As to the assessment of excessive and unfair prices, the CJEU considered an argument that the ‘excesses over cost’ in this case were not as great as those found in previous cases. The Court was quick to dismiss this argument, saying that there is no minimum threshold above which a rate must be to qualify as “appreciably higher”. This question must be established on the facts, but any such difference must be “significant and persistent” in order to amount to a potential abuse. It is noted, though, that these factors are only indicative of an abuse; objective dissimilarities can justify this difference.
The CJEU judgment reinforces the CMA’s interpretation of the second United Brands limb that prices can be excessive in and of themselves, provided they are “significant[ly] and persistent[ly]” higher. Indeed, both the CMA and the CJEU adopted similar positions regarding the lack of a particular quantitative threshold for excessive prices.

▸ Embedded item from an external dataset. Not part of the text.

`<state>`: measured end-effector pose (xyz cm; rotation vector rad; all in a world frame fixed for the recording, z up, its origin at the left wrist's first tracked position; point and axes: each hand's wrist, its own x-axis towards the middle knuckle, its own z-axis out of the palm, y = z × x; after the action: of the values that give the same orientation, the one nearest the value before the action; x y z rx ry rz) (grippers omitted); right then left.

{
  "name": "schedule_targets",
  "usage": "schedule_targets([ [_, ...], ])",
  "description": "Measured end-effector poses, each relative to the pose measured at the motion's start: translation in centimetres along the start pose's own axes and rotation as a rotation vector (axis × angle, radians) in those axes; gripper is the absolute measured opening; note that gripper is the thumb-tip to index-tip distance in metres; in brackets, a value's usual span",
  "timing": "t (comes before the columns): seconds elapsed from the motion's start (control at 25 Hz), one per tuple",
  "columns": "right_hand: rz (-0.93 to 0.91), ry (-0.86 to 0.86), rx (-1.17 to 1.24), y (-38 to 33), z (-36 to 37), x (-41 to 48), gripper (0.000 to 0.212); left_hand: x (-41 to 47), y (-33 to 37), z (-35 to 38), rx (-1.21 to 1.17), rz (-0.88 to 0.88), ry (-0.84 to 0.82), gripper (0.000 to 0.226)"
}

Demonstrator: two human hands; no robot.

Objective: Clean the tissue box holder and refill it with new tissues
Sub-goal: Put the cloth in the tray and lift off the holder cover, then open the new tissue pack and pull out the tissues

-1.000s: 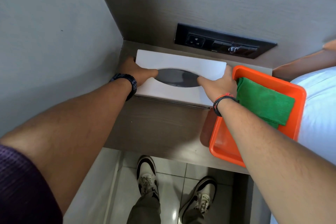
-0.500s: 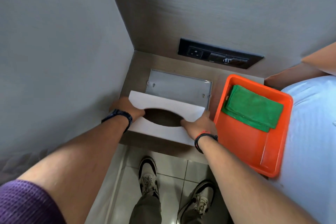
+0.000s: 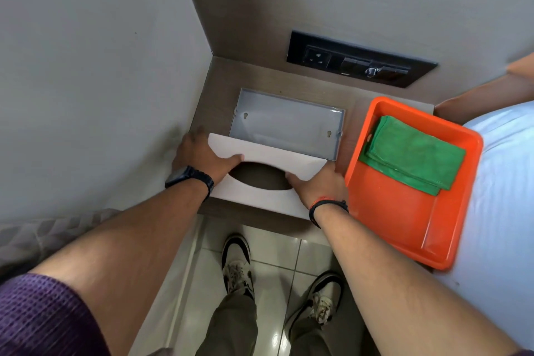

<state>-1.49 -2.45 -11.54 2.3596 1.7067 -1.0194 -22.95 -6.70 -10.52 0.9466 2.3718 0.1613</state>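
Observation:
The white tissue box cover (image 3: 268, 157), with an oval slot in its top, is held over the near edge of the wooden shelf (image 3: 219, 81). My left hand (image 3: 202, 157) grips its left end and my right hand (image 3: 315, 185) grips its right end, thumbs at the slot. Behind it, the grey metal base tray (image 3: 286, 124) of the holder lies bare on the shelf, with nothing inside. A folded green cloth (image 3: 413, 153) rests in an orange plastic tray (image 3: 404, 225) to the right.
A grey wall closes the left side. A black socket panel (image 3: 358, 59) sits in the wooden back wall. A white bed sheet (image 3: 508, 182) lies at the right. Below are my shoes on a tiled floor (image 3: 274, 251).
Both hands lifted the white cover off the base tray and drew it toward me, which uncovered the empty grey tray. The orange tray and cloth stayed in place.

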Motion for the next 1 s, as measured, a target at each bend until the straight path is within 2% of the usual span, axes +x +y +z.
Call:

The method of comparing prices or rates with other EU markets is difficult to transpose into pharmaceutical markets, given the variance of regulations, market structure, and purchasing power. On the other hand, the reference pricing system used by some member states already suggests that some measure of cross-border price comparison is relevant. Nevertheless, while the CMA used the fact that drug price increases were not implemented in other Member States to justify the conclusion that the UK prices were unfair in themselves, more generally they said that comparisons with other Member States did not embody ‘sufficiently reliable comparators’. Parallel imports were not considered to be a meaningful comparison, as those importers would be price takers who used the prices of the dominant companies.
However, the emphasis of the CJEU judgment is that finding whether prices are excessive and unfair is matter for national authorities and courts to determine in accordance with their own defined framework. AG Wahl had suggested the combination of several methods, but this is not something that the CJEU appears to have endorsed. Wahl also explicitly referred to the use of economics, and the suggestion by the CJEU of the inclusion of purchasing power parity in any analysis is perhaps a nod towards a more economic approach.
Overall, it remains the case that a sudden increase in price that cannot readily be explained, and is both significant and persistent, is likely to catch the attention of regulatory and competition bodies, in particular in priority areas such as pharma.
The appeal of the Pfizer/Flynn decision is due to come before the Competition Appeal Tribunal (CAT) later this year. Central to the appellants’ case is the CMA’s use of the 6% benchmark for establishing Cost Plus benchmark. The application of a figure derived from the PPRS scheme for branded drugs into a very different market context is one of the most controversial aspects of the decision.